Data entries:
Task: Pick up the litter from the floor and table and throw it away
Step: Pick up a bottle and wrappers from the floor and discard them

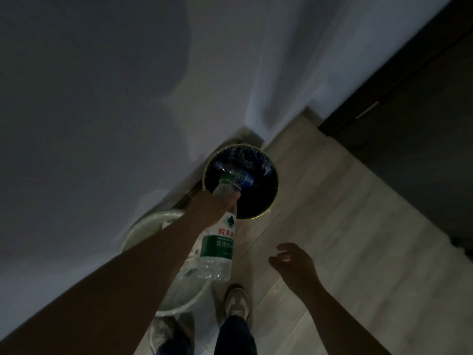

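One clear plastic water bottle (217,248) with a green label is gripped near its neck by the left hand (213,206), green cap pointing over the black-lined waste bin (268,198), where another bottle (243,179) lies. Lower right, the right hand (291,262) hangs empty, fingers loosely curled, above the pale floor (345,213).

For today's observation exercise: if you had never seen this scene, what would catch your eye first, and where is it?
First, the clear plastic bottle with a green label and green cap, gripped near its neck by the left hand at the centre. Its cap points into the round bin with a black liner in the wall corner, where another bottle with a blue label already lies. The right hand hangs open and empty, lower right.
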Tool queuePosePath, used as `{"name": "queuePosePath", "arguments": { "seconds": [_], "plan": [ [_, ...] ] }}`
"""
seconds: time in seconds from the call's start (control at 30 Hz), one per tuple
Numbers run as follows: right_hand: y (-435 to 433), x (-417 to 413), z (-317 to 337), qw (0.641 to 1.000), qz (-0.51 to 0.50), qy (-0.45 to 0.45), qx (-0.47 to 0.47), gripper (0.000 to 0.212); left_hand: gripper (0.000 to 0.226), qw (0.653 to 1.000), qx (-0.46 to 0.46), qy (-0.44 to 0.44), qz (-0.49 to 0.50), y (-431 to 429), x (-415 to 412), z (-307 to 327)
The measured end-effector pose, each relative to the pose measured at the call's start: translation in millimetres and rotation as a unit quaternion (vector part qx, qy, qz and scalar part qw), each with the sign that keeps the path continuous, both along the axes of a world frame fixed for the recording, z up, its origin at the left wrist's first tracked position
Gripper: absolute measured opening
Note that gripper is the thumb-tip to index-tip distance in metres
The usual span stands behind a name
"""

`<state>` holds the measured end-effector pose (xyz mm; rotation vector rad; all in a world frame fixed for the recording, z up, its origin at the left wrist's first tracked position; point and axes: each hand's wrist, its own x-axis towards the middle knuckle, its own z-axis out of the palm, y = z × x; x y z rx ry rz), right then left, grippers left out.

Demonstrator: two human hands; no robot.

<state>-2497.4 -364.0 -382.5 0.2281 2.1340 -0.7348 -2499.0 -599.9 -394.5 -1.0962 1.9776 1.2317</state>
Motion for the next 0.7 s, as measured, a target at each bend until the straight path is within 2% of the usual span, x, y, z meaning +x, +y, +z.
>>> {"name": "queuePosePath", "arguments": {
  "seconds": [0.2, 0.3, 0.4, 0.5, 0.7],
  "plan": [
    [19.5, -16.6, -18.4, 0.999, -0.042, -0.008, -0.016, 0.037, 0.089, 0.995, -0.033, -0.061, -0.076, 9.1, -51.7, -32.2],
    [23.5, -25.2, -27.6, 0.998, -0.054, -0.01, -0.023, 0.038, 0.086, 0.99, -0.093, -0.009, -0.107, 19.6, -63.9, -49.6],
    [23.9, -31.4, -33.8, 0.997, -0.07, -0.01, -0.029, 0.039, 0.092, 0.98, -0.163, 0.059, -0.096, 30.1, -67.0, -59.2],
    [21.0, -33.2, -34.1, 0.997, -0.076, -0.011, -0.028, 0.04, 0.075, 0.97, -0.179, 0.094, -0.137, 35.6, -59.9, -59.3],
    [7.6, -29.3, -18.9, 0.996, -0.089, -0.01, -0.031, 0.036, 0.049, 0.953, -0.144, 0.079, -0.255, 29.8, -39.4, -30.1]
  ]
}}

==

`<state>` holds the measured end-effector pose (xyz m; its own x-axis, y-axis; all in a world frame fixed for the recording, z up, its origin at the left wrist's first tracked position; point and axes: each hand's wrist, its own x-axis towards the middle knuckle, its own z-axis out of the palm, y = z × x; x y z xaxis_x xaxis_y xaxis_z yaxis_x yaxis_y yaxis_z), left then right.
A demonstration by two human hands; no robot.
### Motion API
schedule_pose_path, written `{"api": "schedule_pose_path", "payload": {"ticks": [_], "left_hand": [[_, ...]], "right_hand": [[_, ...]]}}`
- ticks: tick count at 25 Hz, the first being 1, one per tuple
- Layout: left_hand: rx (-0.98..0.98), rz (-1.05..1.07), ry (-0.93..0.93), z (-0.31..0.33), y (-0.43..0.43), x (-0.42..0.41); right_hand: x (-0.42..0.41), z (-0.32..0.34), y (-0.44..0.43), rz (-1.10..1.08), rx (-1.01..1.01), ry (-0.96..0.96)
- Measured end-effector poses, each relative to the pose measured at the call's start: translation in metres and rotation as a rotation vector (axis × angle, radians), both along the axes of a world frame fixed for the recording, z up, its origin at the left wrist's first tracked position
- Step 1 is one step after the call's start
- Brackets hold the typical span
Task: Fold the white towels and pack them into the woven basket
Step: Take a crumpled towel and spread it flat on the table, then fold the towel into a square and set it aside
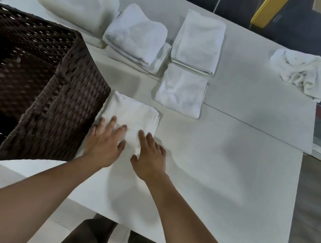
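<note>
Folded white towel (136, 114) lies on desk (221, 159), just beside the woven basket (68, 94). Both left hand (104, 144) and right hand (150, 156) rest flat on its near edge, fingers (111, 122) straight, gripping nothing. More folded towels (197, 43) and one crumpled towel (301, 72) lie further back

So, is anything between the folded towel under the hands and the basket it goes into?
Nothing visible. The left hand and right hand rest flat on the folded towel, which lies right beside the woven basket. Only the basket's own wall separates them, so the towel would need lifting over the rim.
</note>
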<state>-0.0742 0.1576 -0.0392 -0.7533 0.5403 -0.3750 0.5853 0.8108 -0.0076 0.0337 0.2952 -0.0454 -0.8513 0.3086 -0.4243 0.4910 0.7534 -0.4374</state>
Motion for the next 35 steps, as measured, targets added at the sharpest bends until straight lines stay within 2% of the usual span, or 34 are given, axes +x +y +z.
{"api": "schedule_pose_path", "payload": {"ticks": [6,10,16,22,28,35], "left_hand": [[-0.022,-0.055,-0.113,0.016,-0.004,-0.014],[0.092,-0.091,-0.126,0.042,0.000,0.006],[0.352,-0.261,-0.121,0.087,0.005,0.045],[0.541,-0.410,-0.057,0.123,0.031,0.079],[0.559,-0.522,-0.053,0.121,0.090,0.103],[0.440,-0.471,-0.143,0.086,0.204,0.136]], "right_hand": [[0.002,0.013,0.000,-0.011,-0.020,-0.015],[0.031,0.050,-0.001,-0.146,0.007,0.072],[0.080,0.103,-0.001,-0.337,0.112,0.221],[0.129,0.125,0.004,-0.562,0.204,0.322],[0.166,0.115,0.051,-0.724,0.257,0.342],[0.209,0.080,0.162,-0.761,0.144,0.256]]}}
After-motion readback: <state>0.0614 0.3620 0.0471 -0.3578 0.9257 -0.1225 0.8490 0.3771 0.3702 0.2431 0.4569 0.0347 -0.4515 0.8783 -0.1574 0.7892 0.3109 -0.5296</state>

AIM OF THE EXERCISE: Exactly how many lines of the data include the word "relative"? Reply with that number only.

REPLY TO THE EXERCISE: 2